=== What this task involves ===
Could you return the lines below exactly, from the first line up to and including the line that holds "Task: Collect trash"?

(Excerpts from a dataset)

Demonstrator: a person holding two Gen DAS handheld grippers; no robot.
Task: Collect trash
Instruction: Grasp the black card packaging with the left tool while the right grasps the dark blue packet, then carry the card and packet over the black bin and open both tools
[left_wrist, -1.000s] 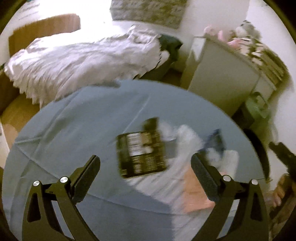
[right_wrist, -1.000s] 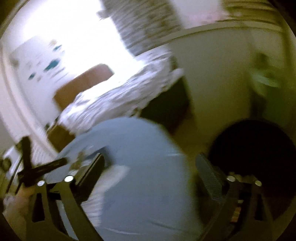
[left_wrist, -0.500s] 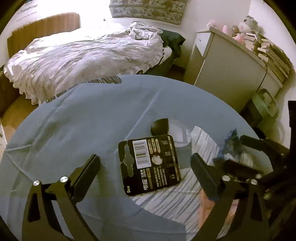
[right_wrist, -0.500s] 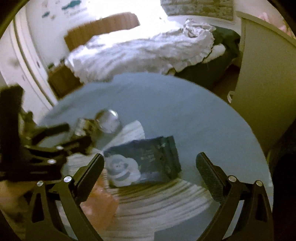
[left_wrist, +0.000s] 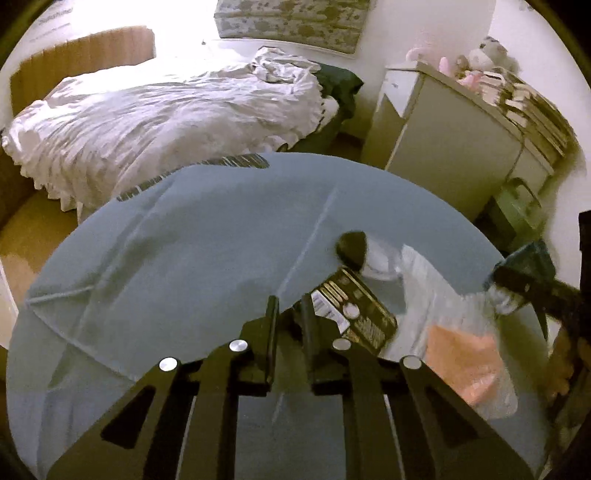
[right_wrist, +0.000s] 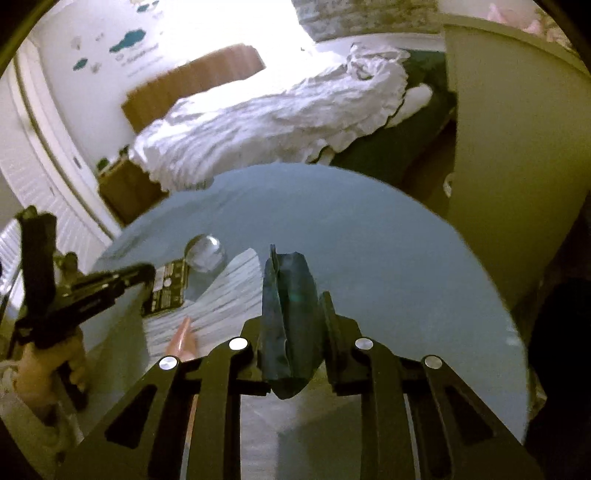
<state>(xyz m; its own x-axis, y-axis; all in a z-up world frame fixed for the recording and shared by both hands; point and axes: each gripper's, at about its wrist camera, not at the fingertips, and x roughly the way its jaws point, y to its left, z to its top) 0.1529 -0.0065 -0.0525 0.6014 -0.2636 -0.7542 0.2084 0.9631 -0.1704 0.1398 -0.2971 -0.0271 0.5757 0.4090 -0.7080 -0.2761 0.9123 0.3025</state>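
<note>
My left gripper (left_wrist: 288, 300) has closed on the near corner of a black printed card package (left_wrist: 356, 314), which lies tilted on the blue tablecloth (left_wrist: 207, 236). From the right wrist view, the left gripper (right_wrist: 146, 273) meets that card (right_wrist: 166, 291) at its edge. My right gripper (right_wrist: 295, 299) is closing, and its pads press a crumpled dark teal wrapper (right_wrist: 288, 332) that stands folded upright between them. The left wrist view shows the right gripper (left_wrist: 517, 286) and the wrapper (left_wrist: 528, 258) at the far right.
A striped white sheet (left_wrist: 428, 291), a pink piece (left_wrist: 465, 362) and a clear plastic blister with a dark cap (left_wrist: 352, 249) lie near the card. Behind the round table are a bed with white bedding (left_wrist: 166, 118), a grey cabinet (left_wrist: 450, 155) and a green bag (left_wrist: 517, 210).
Both grippers went from wide open to closed. The left one closed on the black card, which turned askew. The right one swung over the table and squeezed the teal wrapper upright.
</note>
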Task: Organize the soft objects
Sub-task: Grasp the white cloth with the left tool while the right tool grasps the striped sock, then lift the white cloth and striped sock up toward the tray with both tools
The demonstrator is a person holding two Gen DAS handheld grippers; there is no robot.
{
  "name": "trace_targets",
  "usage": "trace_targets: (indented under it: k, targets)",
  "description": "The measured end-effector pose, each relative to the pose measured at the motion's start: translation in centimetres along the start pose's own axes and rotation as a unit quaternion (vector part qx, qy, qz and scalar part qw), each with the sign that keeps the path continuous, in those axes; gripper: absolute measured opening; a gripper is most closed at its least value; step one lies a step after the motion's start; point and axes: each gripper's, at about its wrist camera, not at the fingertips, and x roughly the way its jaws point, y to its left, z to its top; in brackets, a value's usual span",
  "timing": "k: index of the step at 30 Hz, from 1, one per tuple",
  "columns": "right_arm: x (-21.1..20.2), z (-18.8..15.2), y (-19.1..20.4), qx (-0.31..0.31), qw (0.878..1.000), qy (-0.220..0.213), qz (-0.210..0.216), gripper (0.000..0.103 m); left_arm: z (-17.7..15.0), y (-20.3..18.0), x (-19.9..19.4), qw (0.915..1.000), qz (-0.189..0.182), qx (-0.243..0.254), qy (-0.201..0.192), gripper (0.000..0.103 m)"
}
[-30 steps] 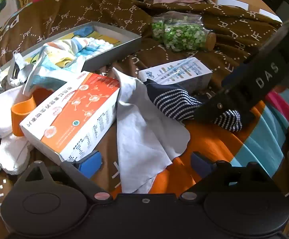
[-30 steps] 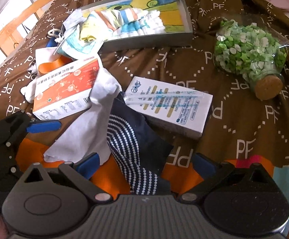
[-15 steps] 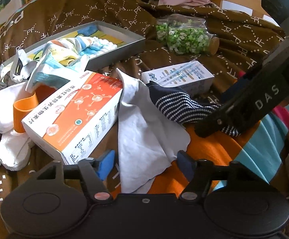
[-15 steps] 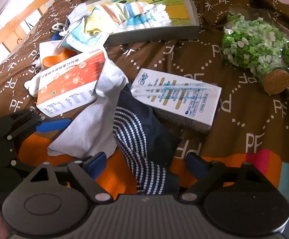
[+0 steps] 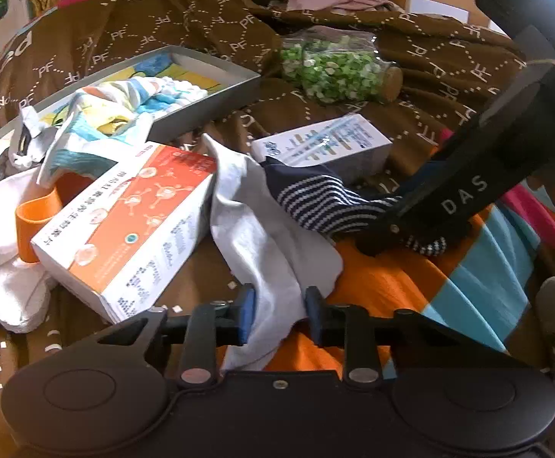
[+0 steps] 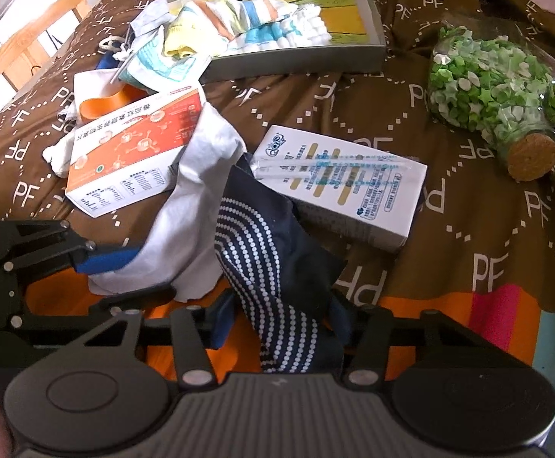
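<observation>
The left gripper (image 5: 279, 313) had just been closing, its blue pads narrowed around the near edge of the limp white cloth (image 5: 262, 236); whether they were already pinching it could not be told. The right gripper (image 6: 281, 322) had also just been closing, its jaws drawn in against the bunched lower end of the navy sock with white dotted stripes (image 6: 273, 263), which filled the gap between them and looked gripped.

Both pieces lay side by side on the brown patterned bedspread (image 6: 449, 229), at its orange border. The cloth's far end leaned against the orange-and-white carton (image 5: 132, 225), and the sock's far end rested against the white-and-blue carton (image 6: 346, 187).

Both things looked light, thin and floppy; they would likely drape and trail when lifted and could drag against the cartons. An edge or bunched end seemed the sensible hold, taking enough fabric that it would not slide out.

Both grippers pointed steeply down at the bed, close together, the right one's black arm crossing the left wrist view just beyond the sock.
</observation>
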Motion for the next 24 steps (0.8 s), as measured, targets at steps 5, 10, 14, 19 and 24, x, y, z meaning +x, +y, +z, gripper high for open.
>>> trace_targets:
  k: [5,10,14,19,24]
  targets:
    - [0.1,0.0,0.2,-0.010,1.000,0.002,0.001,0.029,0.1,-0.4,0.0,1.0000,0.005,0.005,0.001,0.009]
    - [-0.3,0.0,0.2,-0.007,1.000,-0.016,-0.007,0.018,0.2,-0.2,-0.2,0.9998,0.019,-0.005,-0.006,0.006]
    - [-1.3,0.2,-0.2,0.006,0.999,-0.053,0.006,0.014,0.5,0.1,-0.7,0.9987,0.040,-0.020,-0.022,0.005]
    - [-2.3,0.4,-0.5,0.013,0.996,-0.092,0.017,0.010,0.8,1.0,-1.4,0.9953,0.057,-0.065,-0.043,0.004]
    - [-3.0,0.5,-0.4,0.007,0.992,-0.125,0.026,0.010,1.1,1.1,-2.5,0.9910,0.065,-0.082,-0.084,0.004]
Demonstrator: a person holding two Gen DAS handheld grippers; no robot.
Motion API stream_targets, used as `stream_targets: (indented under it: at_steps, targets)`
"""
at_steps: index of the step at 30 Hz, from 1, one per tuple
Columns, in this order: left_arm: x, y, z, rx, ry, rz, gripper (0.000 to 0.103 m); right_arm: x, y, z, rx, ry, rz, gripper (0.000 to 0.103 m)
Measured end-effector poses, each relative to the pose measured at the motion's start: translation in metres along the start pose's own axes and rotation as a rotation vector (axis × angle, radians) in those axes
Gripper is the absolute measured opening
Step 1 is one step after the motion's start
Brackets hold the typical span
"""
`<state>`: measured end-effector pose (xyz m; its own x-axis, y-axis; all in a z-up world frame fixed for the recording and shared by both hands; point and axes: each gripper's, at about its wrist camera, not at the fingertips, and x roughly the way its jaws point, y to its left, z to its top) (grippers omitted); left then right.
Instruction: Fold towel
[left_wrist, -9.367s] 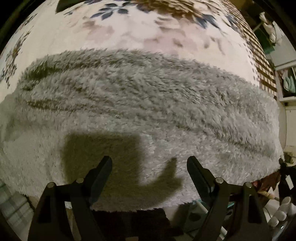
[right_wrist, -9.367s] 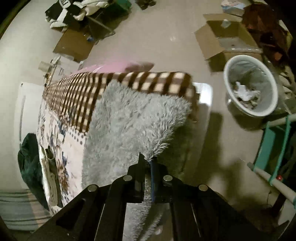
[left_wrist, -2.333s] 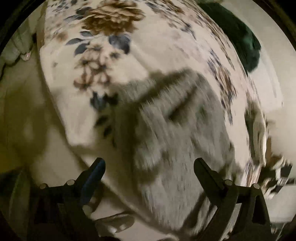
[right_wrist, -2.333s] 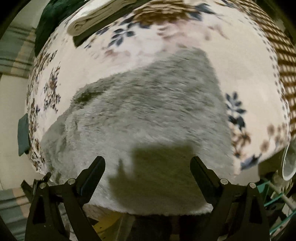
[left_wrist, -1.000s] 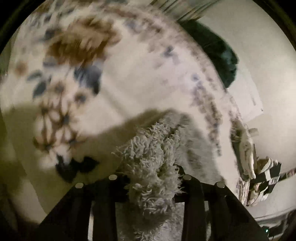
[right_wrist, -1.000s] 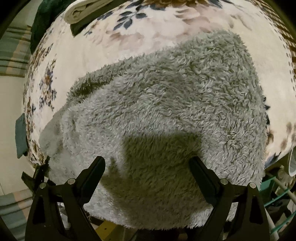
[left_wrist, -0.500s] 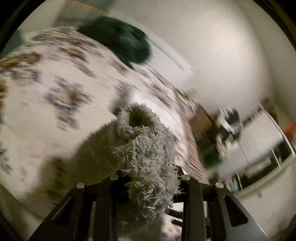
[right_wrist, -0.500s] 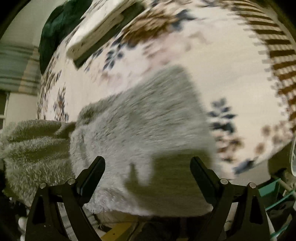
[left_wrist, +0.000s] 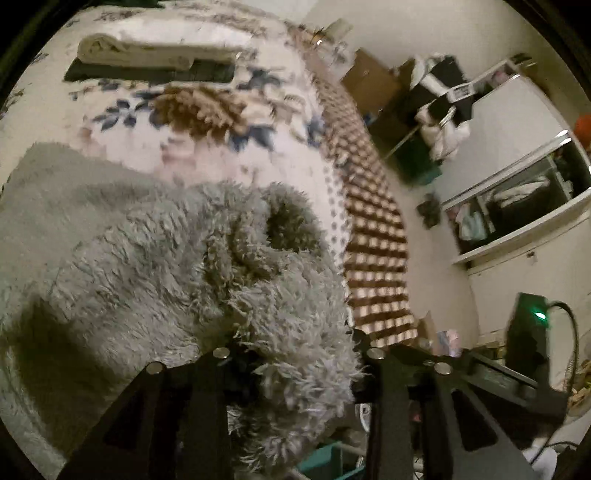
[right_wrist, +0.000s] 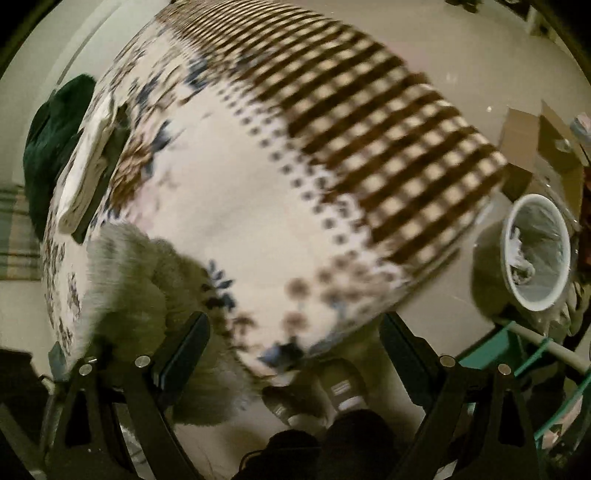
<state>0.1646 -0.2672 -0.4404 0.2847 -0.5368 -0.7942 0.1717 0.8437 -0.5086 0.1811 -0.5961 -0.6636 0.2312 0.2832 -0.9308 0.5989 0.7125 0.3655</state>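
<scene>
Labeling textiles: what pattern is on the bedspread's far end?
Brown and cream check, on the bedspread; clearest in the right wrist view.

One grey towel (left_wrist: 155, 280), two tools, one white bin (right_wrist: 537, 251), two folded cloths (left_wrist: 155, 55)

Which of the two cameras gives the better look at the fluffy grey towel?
The left wrist view. There the towel fills the lower left, sharp enough to show its pile and a rolled fold bunched between the fingers. The right wrist view shows only a blurred patch of it at lower left.
</scene>
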Motion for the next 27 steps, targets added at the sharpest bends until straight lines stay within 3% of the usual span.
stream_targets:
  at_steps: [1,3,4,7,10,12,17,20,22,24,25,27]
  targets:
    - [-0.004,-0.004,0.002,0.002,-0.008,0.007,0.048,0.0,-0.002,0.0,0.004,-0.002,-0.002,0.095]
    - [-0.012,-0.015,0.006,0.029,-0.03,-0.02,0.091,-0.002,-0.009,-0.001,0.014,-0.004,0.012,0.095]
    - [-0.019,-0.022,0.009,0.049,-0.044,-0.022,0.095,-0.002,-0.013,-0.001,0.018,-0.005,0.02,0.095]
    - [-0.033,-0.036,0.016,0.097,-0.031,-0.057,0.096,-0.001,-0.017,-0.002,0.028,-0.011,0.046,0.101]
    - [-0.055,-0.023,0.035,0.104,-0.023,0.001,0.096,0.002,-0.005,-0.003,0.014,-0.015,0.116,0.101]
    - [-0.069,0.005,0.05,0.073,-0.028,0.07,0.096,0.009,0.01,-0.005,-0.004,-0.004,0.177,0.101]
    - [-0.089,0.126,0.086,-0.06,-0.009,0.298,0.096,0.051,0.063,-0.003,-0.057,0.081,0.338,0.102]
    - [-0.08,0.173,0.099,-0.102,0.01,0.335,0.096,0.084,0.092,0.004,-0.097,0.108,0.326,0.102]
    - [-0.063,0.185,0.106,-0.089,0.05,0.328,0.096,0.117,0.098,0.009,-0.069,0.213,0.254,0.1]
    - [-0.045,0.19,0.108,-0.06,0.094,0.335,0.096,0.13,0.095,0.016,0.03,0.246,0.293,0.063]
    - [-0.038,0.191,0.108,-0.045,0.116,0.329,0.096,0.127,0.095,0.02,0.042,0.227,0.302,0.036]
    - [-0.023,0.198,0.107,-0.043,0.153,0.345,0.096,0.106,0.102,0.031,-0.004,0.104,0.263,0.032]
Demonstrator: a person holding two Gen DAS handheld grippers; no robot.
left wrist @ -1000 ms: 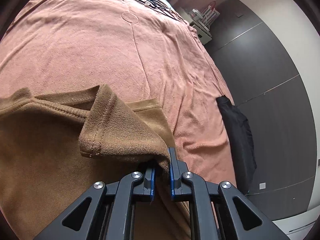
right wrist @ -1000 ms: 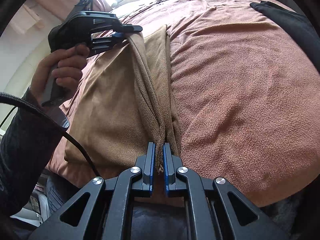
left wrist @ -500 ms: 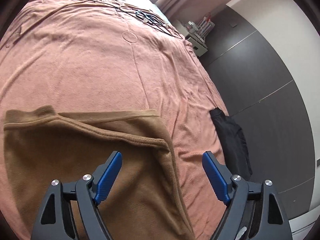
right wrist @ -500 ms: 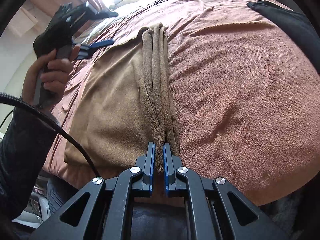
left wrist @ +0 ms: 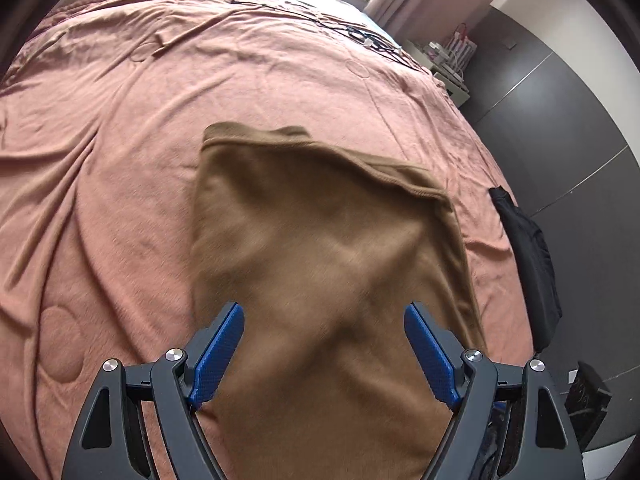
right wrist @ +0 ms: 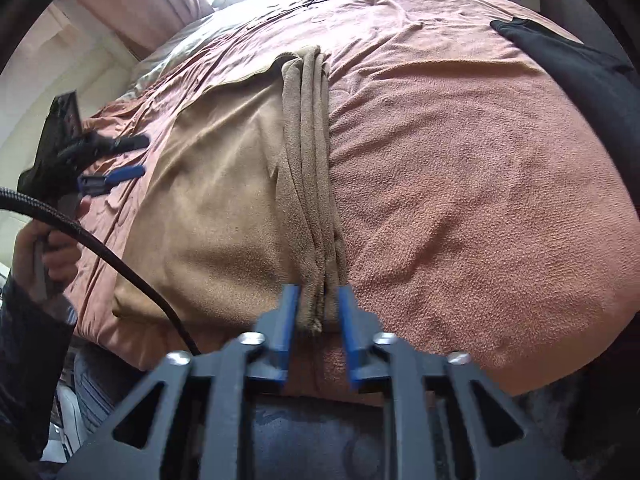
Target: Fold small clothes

=== Solution ===
Demonstrator: a person holding two Gen DAS handheld grippers; no robot.
Task: Collect trash

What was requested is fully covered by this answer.